Iraq’s Kurdistan Regional Government (KRG) has made no secret over the past few years of its intentions to expand its borders, and the deployment into Kirkuk was a big exclamation point on their intention to annex parts of Iraq into official KRG territory.
Those regions, which have been on the front line of the ISIS war, had significant Arab and Kurdish populations, often living side by side. In many cases, the civilians fled when ISIS came. When the KRG took the territory, however, not all returnees were created equal.
A new report from Human Rights Watch warns that the KRG has been harshly discriminating against the Arab civilian population of this newly seized territory, claiming “security” grounds for blocking Arabs from returning to their homes, while letting the Kurdish civilians back home.
That’s just the beginning of the problems, as HRW is reporting that they are also encouraging Kurds to move into the homes of Arab civilians who they are refusing to let back into the security zone.
The rights group warns that the KRG is going well beyond “a reasonable security response” and is engaged in “collective punishment” of the Arab population of territory that they intend to annex.
That seems very much the idea. In decades past, Arab civilians were encouraged to move into oil-rich Kurdish-dominated territory to give past Iraqi governments more control in the region.

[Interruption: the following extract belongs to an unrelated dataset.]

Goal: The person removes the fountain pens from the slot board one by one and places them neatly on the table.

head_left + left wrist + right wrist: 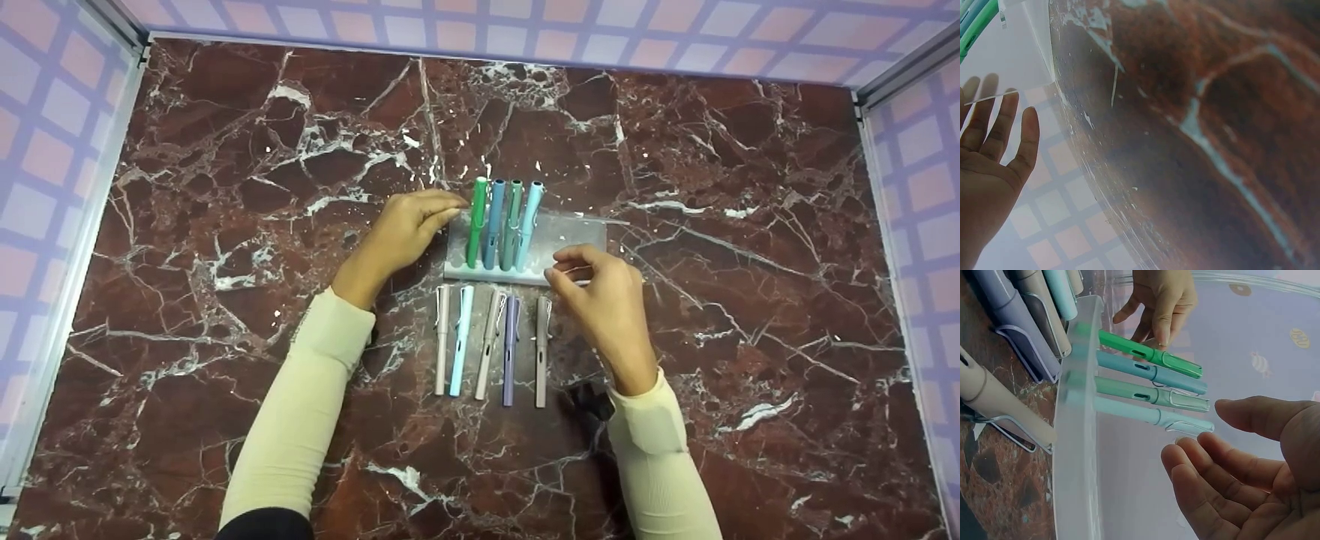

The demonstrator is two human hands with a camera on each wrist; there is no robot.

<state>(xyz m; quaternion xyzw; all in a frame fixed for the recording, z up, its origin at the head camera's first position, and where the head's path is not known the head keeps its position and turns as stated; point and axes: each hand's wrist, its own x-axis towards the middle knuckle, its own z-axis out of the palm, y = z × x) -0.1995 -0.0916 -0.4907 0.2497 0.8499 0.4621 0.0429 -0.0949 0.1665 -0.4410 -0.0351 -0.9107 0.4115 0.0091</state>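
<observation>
A clear pen stand (577,238) holds a row of upright capped pens: bright green (478,223), blue (494,225), grey-green (513,225) and pale blue (530,225). At its upper left edge my left hand (409,229) pinches the clear panel, several fingers showing behind it in the left wrist view. My right hand (604,300) hovers by the stand's front right, loosely curved and holding nothing. In the right wrist view its thumb and fingertips are apart, just past the pale blue pen's cap. In front of the stand lie beige, light blue, purple (511,352) and taupe (541,352) pens.
The stand and loose pens are on a dark red marbled tabletop (750,300) with white veins. Checked pastel panels (495,30) enclose the back and sides. A dark object (592,401) lies beneath the right wrist.
</observation>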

It seems the Kurds are taking a page out of Saddam Hussein’s book in this regard, and trying to use force to change the ethnic makeup of this territory.
Three state solution — Go for it
Such injustice, surely begs the question — why must the Western powers be so hell-bent on destroying the Islamic State, when both the Iraq government and Kurdistan are just as violent and to a greater extent more unjust?
For surely the West can give the Iraq government and Kurdistan all the guns and bombs they need to rule supreme, but what happens next? For if they can rule only with the help of Western powers, then surely the civil war will rage forever.
A better way, let there be a three state solution. And if Iraq, the Kurds and the Islamic State cannot agree on the borders, then let the fighting be confined to just the land in dispute. For then 95% of the land would be at peace and a final resolution would quickly follow.
If the stories on close ties and intense cooperation between the Kurds and Israel are in fact true, this behaviour is to be expected and even worsen and perhaps will also include targeting Turkmen. Because to create one unified state based around some ethnicity and fragmented history, it will be very important to expel the majority of those who are not complying to that image. Otherwise internal divisions will disrupt the dream prematurely if democracy remains the target. But the main problem of the Kurds always has been a lack of internal unity and leadership. It's the story of the state that was dreamed of but could not form in those times when nation-states formed like mushroom. And now in the post-nation-state age, the effort to move towards one becomes an exercise in self-indulgence, a pipe-dream only possible as project in Bizarro world. That said, the creation of semi-autonomous regions which can uphold Kurdish tradition and history is within reasons as they always existed. The danger right now is the poisonous dream that is modern nationalism — around 75 years too late for those projects to go anywhere but militarism, endless schisms and finally depletion of their own resources and those of anyone trying to support it materially.
It was helpful of you to point-out that Kirkuk was traditionally a Turkmen city – not exclusively, but under legitimate Iraqi governments where Arabs, Turks and Kurds lived together. However, the presumption that the dissolution of the Iraqi state (and Syria?) was and is historically inevitable and represents something like progress, ignores the many decades of diligent labor by the US, Iran, Israel, the Gulf theocracies and other Western allies or puppets to destroy Iraq (and Syria). Saddam made his mistakes, too which made their task mush easier. The "original sin" was Britain and France's decision that it would be better to arrange the post-Ottoman Arab world as an easily manipulated "empire on the cheap" rather than the independent, unified Arab nation the Allies had promised and the Arab nationalists fought for.
What we are witnessing is decay and putrefaction – as a consequence of the failure of Arab national aspirations – attracting various vultures, jackals, blowflies and stinking microbes raised on farms and in petrie dishes by Western mad political scientists; the same scientists that have been trying to kill the noble animal for nearly a century.
Expulsion of ethnic / religious minorities and apartheid for those who remain, well documented for Israel, and now for their allies, the Kurds, and hard policy in ISIS-controlled areas. To what extent is this common practice throughout the mideast? We don't hear much about this in the remaining semi-secularized nations, but as more adopt Islamist governments, is ethnic / religious intolerance on the rise?